Nous exhortons la commission à éviter l’attrait de fausses solutions telles que le big data, l’automatisation et l’intelligence artificielle qui intensifieraient les inégalités, détruiraient l’autonomie des fermières et créeraient de nouveaux risques.

Les vraies solutions rééquilibreront les pouvoirs et apporteront plus de justice et d’équité dans notre système agricole et alimentaire et atténueront les émissions de gaz à effet de serre tout en mettant en œuvre des mesures d’adaptation.

Le gouvernement fédéral peut y parvenir en fournissant les programmes, les politiques et le soutien réglementaire nécessaires pour développer et soutenir notre marché intérieur, en créant des réseaux d’approvisionnement plus larges et plus diversifiés, tout en conservant au Canada une plus grande partie de l’argent consacré aux produits alimentaires de grande valeur.

Qu’il s’agisse du bœuf, du porc ou de la transformation des légumes, la concentration de la propriété des infrastructures signifie que les conditionneurs, les transformateurs et les détaillants en profitent de toute façon – mais dans tous ces secteurs, notre passé nous montre qu’une autre façon d’organiser notre système alimentaire est à la fois possible et souhaitable. Prenons l’exemple du secteur de la viande bovine.

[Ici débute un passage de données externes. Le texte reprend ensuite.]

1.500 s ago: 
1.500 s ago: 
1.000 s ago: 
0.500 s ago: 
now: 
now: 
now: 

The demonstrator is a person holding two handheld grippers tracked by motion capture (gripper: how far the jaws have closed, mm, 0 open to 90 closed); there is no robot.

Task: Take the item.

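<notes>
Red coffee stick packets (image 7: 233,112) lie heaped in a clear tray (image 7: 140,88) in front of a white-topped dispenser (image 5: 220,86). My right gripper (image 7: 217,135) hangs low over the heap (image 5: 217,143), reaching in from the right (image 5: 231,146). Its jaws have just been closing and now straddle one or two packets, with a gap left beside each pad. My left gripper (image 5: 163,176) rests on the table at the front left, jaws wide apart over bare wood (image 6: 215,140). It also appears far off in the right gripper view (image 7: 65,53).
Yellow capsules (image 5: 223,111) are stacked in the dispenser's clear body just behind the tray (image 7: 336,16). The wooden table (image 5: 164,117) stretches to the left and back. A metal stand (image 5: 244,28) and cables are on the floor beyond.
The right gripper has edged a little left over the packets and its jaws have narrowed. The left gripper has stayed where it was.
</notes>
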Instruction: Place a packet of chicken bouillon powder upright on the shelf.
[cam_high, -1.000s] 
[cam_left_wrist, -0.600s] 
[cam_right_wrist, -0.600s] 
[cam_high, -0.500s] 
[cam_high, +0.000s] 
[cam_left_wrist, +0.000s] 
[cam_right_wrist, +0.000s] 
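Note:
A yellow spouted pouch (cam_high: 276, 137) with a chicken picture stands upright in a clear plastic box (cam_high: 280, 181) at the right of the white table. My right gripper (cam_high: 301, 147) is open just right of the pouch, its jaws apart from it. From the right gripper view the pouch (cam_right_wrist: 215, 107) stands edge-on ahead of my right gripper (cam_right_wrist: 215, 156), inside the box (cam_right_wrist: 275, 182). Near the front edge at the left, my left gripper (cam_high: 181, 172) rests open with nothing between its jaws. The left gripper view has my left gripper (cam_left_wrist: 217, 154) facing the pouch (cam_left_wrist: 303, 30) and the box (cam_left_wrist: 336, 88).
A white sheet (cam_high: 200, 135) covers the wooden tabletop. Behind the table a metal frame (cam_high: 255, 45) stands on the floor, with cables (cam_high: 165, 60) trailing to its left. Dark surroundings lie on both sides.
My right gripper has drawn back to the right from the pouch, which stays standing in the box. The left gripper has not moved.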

En 1988, le Canada comptait 119 usines de conditionnement de viande bovine inspectées par le gouvernement fédéral, toutes détenues à 100 % par des Canadiens, et les quatre plus grandes usines de viande bovine abattaient 35 % des bovins du Canada. Aujourd’hui, deux entreprises seulement abattent plus de 95 % de notre bétail. Ils n’ont pas réussi à prévenir les épidémies de Covid et les décès ; les prix du bétail sont bas alors que les prix de la viande de bœuf dans les épiceries montent en flèche.

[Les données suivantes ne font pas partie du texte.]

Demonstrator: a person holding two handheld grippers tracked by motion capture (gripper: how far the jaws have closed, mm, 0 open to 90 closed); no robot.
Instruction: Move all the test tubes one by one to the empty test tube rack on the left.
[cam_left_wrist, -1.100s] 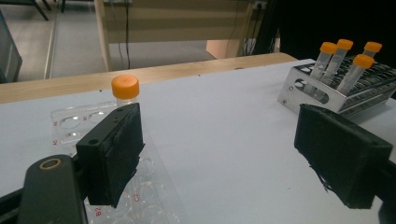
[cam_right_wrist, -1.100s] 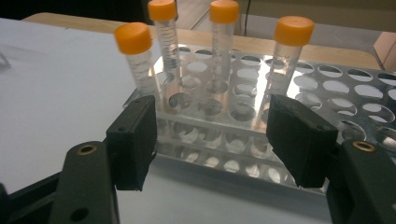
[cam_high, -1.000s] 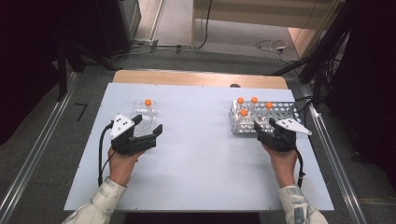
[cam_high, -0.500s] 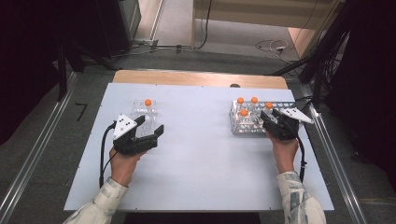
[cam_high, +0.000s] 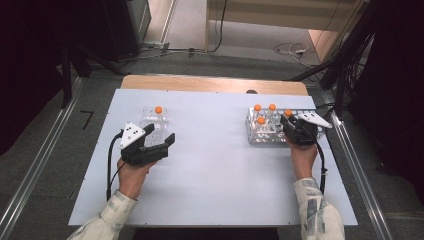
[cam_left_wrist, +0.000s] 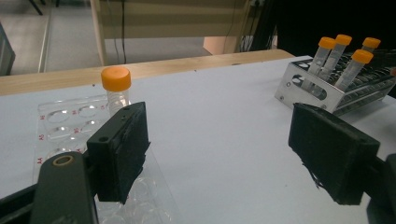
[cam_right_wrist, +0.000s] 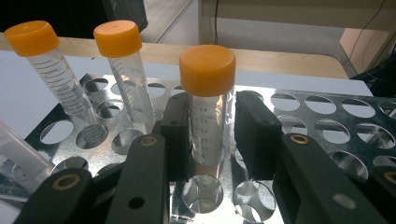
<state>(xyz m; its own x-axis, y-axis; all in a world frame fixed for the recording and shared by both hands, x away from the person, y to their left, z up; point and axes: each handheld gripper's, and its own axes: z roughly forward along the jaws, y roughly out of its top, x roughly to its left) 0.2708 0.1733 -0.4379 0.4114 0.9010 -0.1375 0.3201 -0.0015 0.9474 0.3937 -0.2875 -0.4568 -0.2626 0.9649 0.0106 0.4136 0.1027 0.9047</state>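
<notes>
A metal tube rack (cam_high: 260, 137) stands at the table's right and holds several clear tubes with orange caps. My right gripper (cam_high: 289, 121) reaches into it from the near side. Its jaws have just been closing around one upright tube (cam_right_wrist: 208, 112). One pad lies against the tube and a thin gap shows at the other pad. My left gripper (cam_high: 161, 134) hangs open and empty beside a clear plastic rack (cam_high: 150, 121), which holds a single orange-capped tube (cam_high: 158, 109). In the left gripper view that tube (cam_left_wrist: 116, 86) stands just beyond my left gripper's (cam_left_wrist: 219, 154) left pad.
Two more tubes (cam_right_wrist: 123, 60) stand in the metal rack (cam_right_wrist: 327, 121) to the left of the straddled one, and many holes to its right are vacant. A wooden strip (cam_high: 210, 84) borders the far edge of the white table (cam_high: 215, 165). Cables lie on the floor beyond.
My right gripper has moved forward to the metal rack and its jaws have narrowed around a tube. The left gripper has kept still and open.
</notes>
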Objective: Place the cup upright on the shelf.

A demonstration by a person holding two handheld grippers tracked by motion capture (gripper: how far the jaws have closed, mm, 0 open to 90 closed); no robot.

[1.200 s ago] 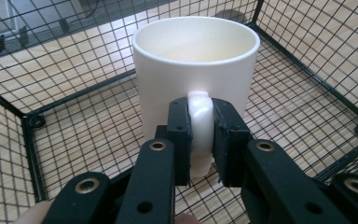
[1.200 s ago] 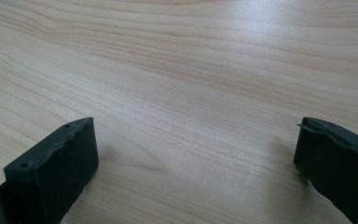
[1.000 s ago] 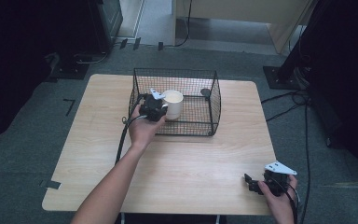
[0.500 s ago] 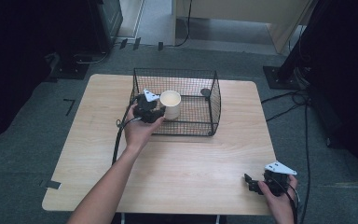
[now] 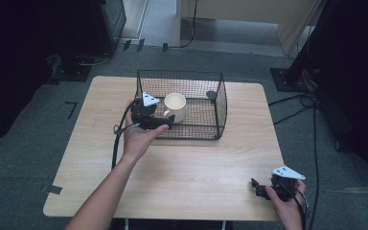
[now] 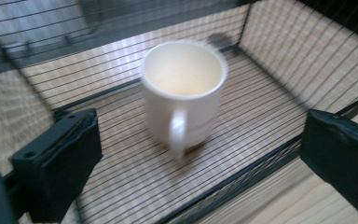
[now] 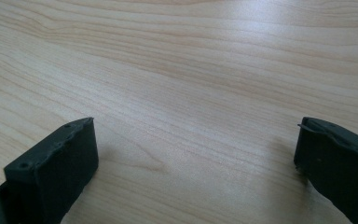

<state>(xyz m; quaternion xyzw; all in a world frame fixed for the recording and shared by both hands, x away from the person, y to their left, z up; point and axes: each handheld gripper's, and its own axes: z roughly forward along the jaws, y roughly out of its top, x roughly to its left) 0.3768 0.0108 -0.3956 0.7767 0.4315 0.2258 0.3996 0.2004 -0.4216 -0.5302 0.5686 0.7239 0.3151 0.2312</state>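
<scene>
**Left fingers spread wide, right hand low at the near corner**

In the high view the left forearm runs up from the bottom edge, bare to the wrist, leaning slightly rightward. The left hand cups the left gripper from below, palm up, with its grey three-cornered plate on top and its cable looping down beside the wrist. Its fingers have just been opening and stand far apart, nothing pressed between them. The right hand shows at the lower right edge, closed around the right gripper, which points left. Its fingers are also wide apart, held low and empty
</scene>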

Un plus grand nombre d’abattoirs de petite taille répartis sur l’ensemble du territoire canadien et disponibles pour servir les producteurs de chaque région, associés à des pratiques de production régénératrices, assureraient la résilience du système alimentaire et la création d’emplois ruraux, tout en contribuant à l’atténuation du changement climatique et à l’adaptation à ses effets. L’interdiction de l’approvisionnement captif et le plafonnement des revenus des usines de conditionnement empêcheraient JBS et Cargill de profiter indûment des fermières et des consommateurs.

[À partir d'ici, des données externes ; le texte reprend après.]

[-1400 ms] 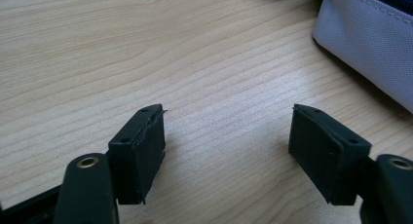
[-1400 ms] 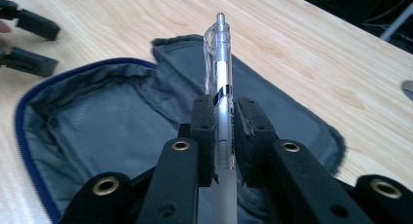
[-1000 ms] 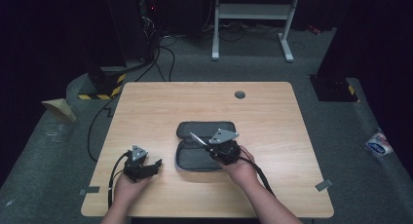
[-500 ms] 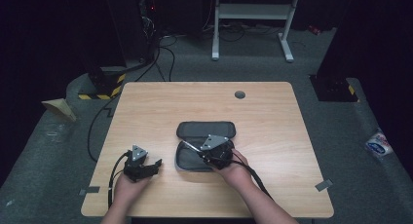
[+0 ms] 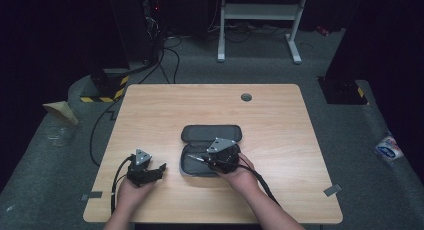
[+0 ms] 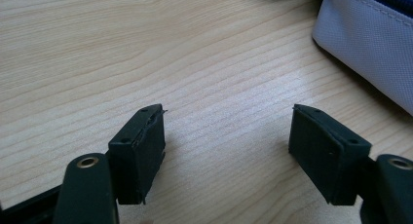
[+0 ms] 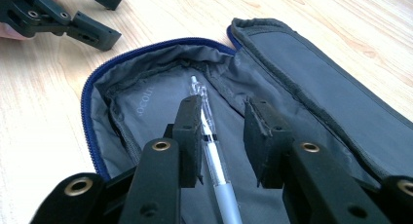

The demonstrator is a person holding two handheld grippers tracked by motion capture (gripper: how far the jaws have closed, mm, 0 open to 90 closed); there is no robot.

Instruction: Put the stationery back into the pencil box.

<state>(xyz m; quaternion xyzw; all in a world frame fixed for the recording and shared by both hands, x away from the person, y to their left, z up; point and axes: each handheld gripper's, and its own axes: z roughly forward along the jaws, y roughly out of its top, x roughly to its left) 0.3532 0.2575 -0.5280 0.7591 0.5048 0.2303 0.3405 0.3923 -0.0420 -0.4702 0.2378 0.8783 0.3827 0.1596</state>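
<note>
A dark room surrounds a grey carpeted floor (image 5: 60, 155), with black cables (image 5: 165, 60) trailing across it at the far left and the white metal legs of a stand (image 5: 260, 25) rising at the far side. On that floor stands a rectangular light wooden table (image 5: 165, 115) with a small round grey grommet (image 5: 246, 97) set near its far edge. Toward the near middle of the table lies an open grey fabric pencil case with a blue zip (image 5: 197, 140), its two halves spread flat, one nearer and one farther. From the near edge a person's two forearms reach in. The left hand (image 5: 131, 190) rests on the table at the near left, holding the left gripper (image 5: 159, 169) low and pointed right toward the case; in the left gripper view its black jaws stand wide apart over bare wood, holding nothing, with a corner of the case (image 6: 370, 44) just beyond at the right. The right hand (image 5: 240, 174) sits at the near right of the case, aiming the right gripper (image 7: 223, 131) leftward over the nearer half. In the right gripper view its jaws are partly apart, and a clear-barrelled pen with a white grip (image 7: 212, 151) lies in the case's grey lining, touching the inner face of the left jaw while a gap separates it from the other jaw.
</note>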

En tirant les leçons de l’histoire et en envisageant un avenir plus équitable et plus respectueux du climat, le gouvernement fédéral peut créer un meilleur cadre pour les emplois ruraux, les infrastructures au service des fermières et des prix agricoles qui reflètent le coût de production, afin d’apporter prospérité et stabilité aux communautés rurales et au secteur agricole du Canada.